▶ Task directions: Nothing but the lines from the top of the data to the line holding "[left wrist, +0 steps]" should be printed, word for word and both ends included; leave the pictures out.

▶ Data below:
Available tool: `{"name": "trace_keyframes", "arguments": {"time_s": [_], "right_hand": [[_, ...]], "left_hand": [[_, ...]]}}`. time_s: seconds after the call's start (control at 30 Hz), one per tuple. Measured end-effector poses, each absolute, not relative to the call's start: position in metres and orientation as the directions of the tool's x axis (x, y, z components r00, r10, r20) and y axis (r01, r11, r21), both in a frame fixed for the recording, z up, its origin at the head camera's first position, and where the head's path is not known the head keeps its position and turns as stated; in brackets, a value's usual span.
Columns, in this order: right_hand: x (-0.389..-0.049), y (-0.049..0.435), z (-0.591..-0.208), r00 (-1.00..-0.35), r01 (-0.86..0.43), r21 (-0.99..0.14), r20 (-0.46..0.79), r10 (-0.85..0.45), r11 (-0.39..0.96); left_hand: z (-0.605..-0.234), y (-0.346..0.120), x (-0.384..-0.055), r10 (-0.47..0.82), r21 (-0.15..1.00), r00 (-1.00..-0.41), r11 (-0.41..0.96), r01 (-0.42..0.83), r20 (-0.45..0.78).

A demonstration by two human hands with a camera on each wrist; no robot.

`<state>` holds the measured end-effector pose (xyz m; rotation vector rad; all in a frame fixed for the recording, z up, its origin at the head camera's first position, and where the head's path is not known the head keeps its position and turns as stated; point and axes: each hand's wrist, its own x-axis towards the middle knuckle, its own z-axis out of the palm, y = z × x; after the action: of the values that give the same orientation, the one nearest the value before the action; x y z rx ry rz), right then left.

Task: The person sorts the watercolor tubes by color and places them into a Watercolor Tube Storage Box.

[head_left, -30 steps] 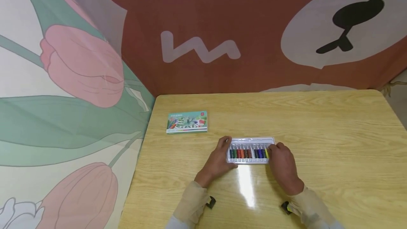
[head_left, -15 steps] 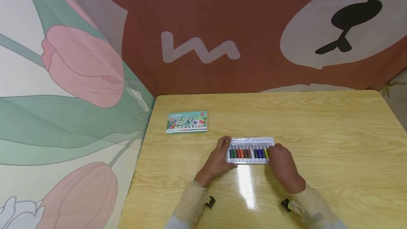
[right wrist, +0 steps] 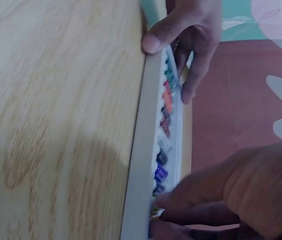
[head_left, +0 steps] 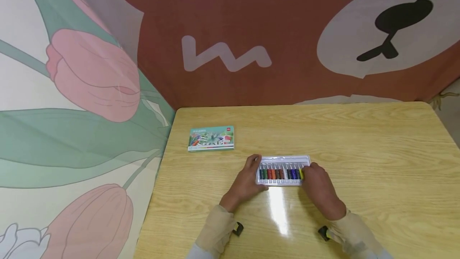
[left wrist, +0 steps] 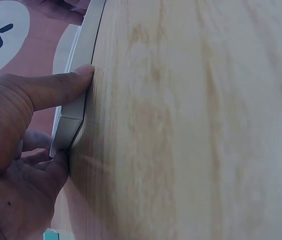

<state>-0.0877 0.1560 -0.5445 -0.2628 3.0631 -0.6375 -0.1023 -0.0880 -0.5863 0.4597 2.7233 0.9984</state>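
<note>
A white plastic tray [head_left: 284,158] lies on the table with a row of several small paint tubes [head_left: 274,174] in different colours. My left hand [head_left: 246,183] grips the tray's left end, thumb on the front side and fingers round the end, as the left wrist view shows. At the right end, my right hand [head_left: 321,192] has thumb and fingers down in the tray, pinching at the yellow paint tube [head_left: 301,174]. The fingers cover most of that tube in the right wrist view. Dark, blue, white, brown, orange, red and green tubes lie to its left.
A teal, flower-printed cardboard box [head_left: 211,138] lies on the wooden table [head_left: 377,163], behind and left of the tray. A brown cartoon-print curtain [head_left: 230,87] hangs along the back edge. A tulip-print cloth [head_left: 90,139] hangs at the left.
Hardly anything differs. My right hand has shifted very slightly left at the tray's right end; the left hand, tray and box stay where they were.
</note>
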Motion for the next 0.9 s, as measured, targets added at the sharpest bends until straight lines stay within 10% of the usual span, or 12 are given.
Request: {"name": "trace_keyframes", "arguments": {"time_s": [0.9], "right_hand": [[-0.130,0.175,-0.559,-0.809,-0.507,-0.442,-0.052,-0.586,0.740]], "left_hand": [[-0.586,-0.086,-0.102,0.377,0.632,-0.922,0.736,0.241,-0.087]]}}
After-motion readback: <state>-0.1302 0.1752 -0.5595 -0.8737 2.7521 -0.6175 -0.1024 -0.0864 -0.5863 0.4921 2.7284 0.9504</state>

▶ Answer section:
Available tool: `{"name": "trace_keyframes", "arguments": {"time_s": [_], "right_hand": [[_, ...]], "left_hand": [[_, ...]]}}`. time_s: seconds after the call's start (control at 30 Hz), one per tuple. Measured end-effector poses, each absolute, not relative to the call's start: position in metres and orientation as the directions of the tool's x axis (x, y, z components r00, r10, r20) and y axis (r01, r11, r21), both in a frame fixed for the recording, z up, its origin at the head camera's first position, and where the head's path is not known the head keeps its position and turns as stated; in brackets, a value's usual span.
Columns, in this order: right_hand: x (-0.389..-0.049), y (-0.049..0.435), z (-0.591..-0.208), r00 (-1.00..-0.35), r01 (-0.86..0.43), r21 (-0.99..0.14), r20 (-0.46..0.79), r10 (-0.85..0.45), r11 (-0.39..0.96); left_hand: z (-0.605..-0.234), y (-0.346..0.120), x (-0.384..-0.055), r10 (-0.47..0.82), r21 (-0.15..1.00), r00 (-1.00..-0.41), r11 (-0.41..0.96), r01 (-0.42..0.83), r20 (-0.45..0.78).

A demonstration by two human hands with a camera on each wrist; no robot.

`<state>` holds the measured end-effector pose (xyz m; rotation vector rad; all in a frame fixed for the recording, z up, its origin at the head camera's first position, and where the head's path is not known the head keeps its position and turns as stated; point and axes: each hand's wrist, its own x-axis towards the middle knuckle, its own z-axis out of the palm, y = z × x; after the action: of the values that give the same orientation, the one nearest the value before the action; x y z rx ry rz), right then left.

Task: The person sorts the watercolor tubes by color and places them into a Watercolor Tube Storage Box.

[head_left, -30 steps] 
[head_left, -15 steps] 
[right wrist, +0 steps] 
[head_left, +0 steps] 
[left wrist, +0 steps] 

Work on this exercise is finished.